Fund Savings for Rainy Days

It is possible to run out of funds in times of emergency. For this reason, separate emergency savings can help. This will serve as a first defense when unexpected expenses arise, and you don’t need to dip into your investments.

long-term investments

Amid all the excitement and plans, now is a good time to consider making an investment in your baby’s name. The first should be life insurance, if available. Make inquiries about how to expand your list of beneficiaries. An education trust fund or investment plan will also be great for your child’s post-high school education.

If possible, they should be part of tax-free incentives, so that dividends are not reduced. Don’t forget to keep contributing to your retirement investments, especially if you decided to have a child late.

Save as much as possible

Between the emergency funds and the investment, you could have an intermediary savings plan, which can also increase your budget. Some tips here include:

  • Use rewards programs to accumulate points. Is it possible to earn points when using a credit card to make purchases? This can guarantee you additional points redeemable at baby retail stores.
  • Compare options between pre-loved and new items. Chances are you can find used baby supplies from family and friends at cheap prices. This can help you save as much as possible.

After arrival

Now your baby is here. And you’re holding his little fingers in your palm. This is the time to manage the different cost implications.

Submit a record for your child

The first step is to notify the government of the birth of your child. Obtain a birth certificate within your province. Procedures may vary between territories. The financial importance of this is to ensure that your baby gets a social security number and a health card.

Make sure all expenses are accounted for

To show that you are responsible for your finances, it is important that you have a checklist of all expenses incurred, especially within the first 6 months after the birth. It’s easy to lose track between baby care and work.

Here’s a simple hack: For all your diapers, baby food, and clothes, a simple spreadsheet will suffice. This will help you know how much has been spent and where you may need to manage more.

Day care center

As the first birthday approaches, it’s time to consider what daycare options are available.

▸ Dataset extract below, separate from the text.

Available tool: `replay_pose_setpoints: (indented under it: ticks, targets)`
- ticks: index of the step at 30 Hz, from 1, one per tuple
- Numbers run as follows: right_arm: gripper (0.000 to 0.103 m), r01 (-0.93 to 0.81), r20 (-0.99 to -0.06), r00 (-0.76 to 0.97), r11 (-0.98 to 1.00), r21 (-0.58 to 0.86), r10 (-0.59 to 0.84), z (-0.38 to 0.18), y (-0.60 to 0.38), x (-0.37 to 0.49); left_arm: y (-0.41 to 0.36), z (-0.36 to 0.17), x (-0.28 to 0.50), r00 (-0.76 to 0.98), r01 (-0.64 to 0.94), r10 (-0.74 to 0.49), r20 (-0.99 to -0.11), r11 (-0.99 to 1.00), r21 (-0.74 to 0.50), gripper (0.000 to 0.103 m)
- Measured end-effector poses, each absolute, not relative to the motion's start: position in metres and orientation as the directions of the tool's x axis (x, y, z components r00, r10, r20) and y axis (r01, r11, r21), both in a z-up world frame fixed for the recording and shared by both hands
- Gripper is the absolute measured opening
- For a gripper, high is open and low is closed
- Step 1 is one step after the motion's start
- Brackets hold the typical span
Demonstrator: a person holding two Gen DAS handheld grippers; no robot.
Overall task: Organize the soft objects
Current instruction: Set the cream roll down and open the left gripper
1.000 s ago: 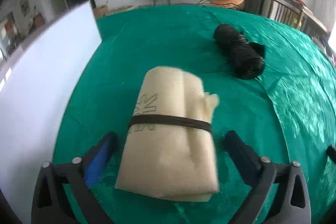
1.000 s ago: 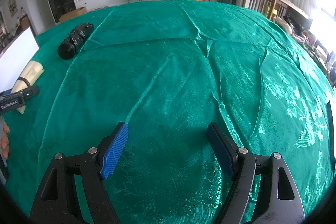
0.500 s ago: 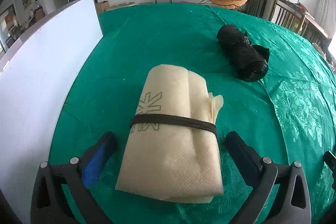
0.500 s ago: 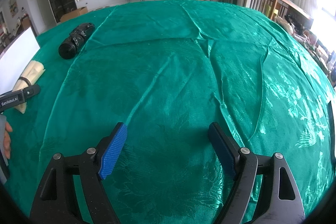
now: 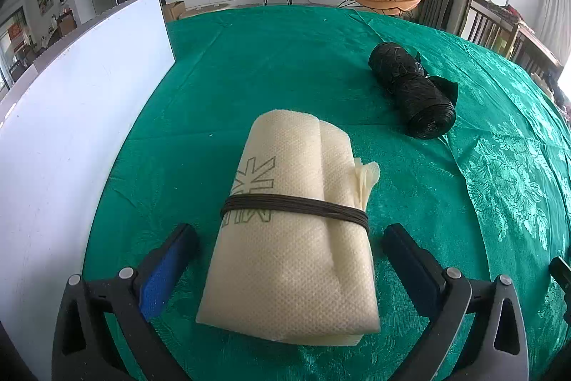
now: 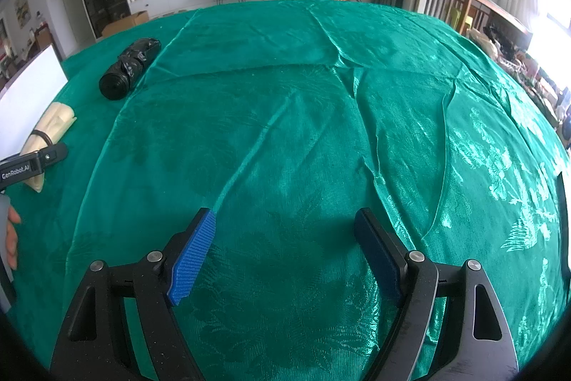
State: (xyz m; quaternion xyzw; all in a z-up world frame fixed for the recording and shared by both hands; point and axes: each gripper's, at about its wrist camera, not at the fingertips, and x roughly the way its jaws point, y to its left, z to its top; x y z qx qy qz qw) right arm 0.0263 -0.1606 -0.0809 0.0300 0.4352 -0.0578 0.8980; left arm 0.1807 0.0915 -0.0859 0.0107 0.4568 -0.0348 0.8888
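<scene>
A cream rolled cloth [image 5: 296,224] tied with a dark band lies on the green tablecloth [image 5: 271,66]. My left gripper [image 5: 289,241] is open, its fingers on either side of the roll's near end with gaps showing on both sides. A black roll of bags [image 5: 414,95] lies farther back to the right. In the right wrist view the cream cloth [image 6: 50,127] and the black roll [image 6: 128,66] appear at the far left. My right gripper [image 6: 285,234] stands open over bare cloth, holding nothing.
A tall white board [image 5: 71,116] stands along the left side of the table, close to the cream roll. A person's hand [image 6: 10,234] shows at the left edge of the right wrist view. The tablecloth has creases [image 6: 371,145] toward the right.
The left gripper has eased slightly forward around the cream roll, and the view has steadied. The right gripper has barely moved.
</scene>
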Motion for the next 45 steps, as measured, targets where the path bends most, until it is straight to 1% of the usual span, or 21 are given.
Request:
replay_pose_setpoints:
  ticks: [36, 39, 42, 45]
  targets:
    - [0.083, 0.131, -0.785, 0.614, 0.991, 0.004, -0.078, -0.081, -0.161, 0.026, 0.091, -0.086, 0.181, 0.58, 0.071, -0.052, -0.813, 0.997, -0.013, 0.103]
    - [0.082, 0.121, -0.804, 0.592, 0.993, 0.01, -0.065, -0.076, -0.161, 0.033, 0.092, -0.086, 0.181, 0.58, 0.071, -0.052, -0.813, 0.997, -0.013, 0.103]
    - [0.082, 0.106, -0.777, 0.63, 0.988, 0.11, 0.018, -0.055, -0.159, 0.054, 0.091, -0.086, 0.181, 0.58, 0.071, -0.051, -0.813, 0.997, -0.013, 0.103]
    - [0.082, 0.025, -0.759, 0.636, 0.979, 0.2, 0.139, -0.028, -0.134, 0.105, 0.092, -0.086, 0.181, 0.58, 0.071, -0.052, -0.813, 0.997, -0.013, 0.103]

It is a challenge to find good childcare options, since the law stipulates a certain number of children per space, in addition to nursery schools.

The reason you need to start planning is that it is expensive and may not be sustainable. Also, finding quality child care is challenging and could take a while. The types of childcare available vary from province to province.

Most parents opt for an unregulated daycare option, such as an in-house babysitter or contract babysitter. To save costs, find out what the rates are before you start looking for one.

To save costs, you can choose based on the recommendations of family and friends. It’s also a great idea if you have a nursery in your office. The benefit is that it will be cheaper for the staff, saving you the time and stress of picking up your child from a distant centre.

Keep accumulating funds as rainy day savings

With children anything can happen. The basic idea is to take care of your baby without touching her investments. This can be done by putting a part of her budget into a separate account.

Bottom line

Economically planning the arrival of a newborn is not easy. However, you can take some of the pressure off by researching the financing options available to you. Taking advantage of government benefits and reliable payday lenders is essential.

Don’t forget to adjust your will and life insurance to accommodate the new member of the family. Adequate insurance and strict wealth management instructions will put your child on a good landing pad in life.